Woman sacked after telling boss of pregnancy awarded €30,000

Workplace Relations Commission hears restaurant manager was given no notice

The Workplace Relations Commission found the employer failed to rebut the prima facie case made by the worker that she was sacked because she was pregnant. Photograph: Alan Betson

The Workplace Relations Commission found the employer failed to rebut the prima facie case made by the worker that she was sacked because she was pregnant. Photograph: Alan Betson

 

The manager of a seafood restaurant who was six months pregnant was told she had lost her job because “business is business” and to enjoy her maternity.

The Workplace Relations Commission has ordered the restaurant owners to pay the woman €30,000 after finding she was discriminated against when sacked while pregnant.

The woman was pregnant when she started work at the restaurant in March 2015 and told her bosses some two months later after having an ultrasound which showed everything was in order.

The woman’s due date was September 16th, and she said there was a change in the work atmosphere after she notified her bosses that she was pregnant.

She said she was sacked without prior warning within five weeks of telling her bosses that she was pregnant.

The woman told the commission that after being told she was losing her job, she became breathless and could only ask whether it was a final decision.

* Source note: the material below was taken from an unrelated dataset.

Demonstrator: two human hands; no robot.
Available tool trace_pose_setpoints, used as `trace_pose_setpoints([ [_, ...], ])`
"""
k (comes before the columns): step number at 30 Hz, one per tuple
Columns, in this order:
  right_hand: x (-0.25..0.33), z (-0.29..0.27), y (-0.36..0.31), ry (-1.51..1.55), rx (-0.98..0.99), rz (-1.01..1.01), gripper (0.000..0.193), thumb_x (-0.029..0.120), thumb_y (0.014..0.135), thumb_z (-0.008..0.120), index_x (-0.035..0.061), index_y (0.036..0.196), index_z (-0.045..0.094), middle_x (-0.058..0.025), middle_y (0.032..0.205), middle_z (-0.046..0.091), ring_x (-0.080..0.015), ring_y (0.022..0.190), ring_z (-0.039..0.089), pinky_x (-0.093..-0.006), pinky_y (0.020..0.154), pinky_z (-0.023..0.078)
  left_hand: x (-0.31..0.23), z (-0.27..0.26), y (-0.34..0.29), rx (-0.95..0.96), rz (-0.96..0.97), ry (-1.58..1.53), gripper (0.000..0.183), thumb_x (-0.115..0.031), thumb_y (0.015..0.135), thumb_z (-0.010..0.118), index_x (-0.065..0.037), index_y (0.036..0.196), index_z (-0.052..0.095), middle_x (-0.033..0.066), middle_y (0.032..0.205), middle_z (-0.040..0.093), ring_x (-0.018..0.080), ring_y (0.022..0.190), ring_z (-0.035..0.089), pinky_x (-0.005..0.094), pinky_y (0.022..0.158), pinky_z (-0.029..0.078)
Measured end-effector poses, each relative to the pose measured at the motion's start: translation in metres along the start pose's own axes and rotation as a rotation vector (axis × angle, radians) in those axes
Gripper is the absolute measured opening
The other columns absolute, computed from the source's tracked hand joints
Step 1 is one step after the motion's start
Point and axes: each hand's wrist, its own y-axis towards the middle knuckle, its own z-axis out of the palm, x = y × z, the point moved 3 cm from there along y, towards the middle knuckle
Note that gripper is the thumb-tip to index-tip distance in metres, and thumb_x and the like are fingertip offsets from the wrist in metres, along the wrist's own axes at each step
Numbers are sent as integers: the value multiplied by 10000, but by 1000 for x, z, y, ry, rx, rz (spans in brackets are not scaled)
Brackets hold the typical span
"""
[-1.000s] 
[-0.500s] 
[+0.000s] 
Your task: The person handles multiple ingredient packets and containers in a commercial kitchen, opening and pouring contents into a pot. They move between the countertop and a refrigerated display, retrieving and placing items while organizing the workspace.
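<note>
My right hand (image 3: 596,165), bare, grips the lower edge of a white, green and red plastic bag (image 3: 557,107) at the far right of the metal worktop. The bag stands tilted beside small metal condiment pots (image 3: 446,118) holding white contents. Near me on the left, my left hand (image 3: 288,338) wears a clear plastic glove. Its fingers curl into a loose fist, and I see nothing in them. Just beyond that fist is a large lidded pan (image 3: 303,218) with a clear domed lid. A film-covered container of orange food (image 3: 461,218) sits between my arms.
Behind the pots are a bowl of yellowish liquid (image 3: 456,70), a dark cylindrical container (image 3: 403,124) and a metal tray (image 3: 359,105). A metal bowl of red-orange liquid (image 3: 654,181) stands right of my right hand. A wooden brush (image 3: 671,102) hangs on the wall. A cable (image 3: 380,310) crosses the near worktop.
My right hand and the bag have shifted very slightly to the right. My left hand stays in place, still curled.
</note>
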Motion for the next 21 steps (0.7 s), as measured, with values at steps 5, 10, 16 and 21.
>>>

She said that after the two-minute meeting she broke into tears and was shaking and unable to drive home.

She told the hearing she was given no notice of her dismissal, she had not been subject to any disciplinary procedures and there had been no previous meetings or conversations suggesting a decision to dismiss her.

The employer told the hearing that the worker’s dismissal arose from her performance during her probation period and was unrelated to pregnancy.

The adjudication officer in the case, Aideen Collard, accepted that the employer had not sacked any other pregnant employees in the past.

However, Ms Collard said the employer failed to rebut the prima facie case made by the worker that she was sacked because she was pregnant.

Employment law expert Richard Grogan, who was not involved in the matter, said the case “falls into the classic ‘new employee gets pregnant, gets fired’ category”.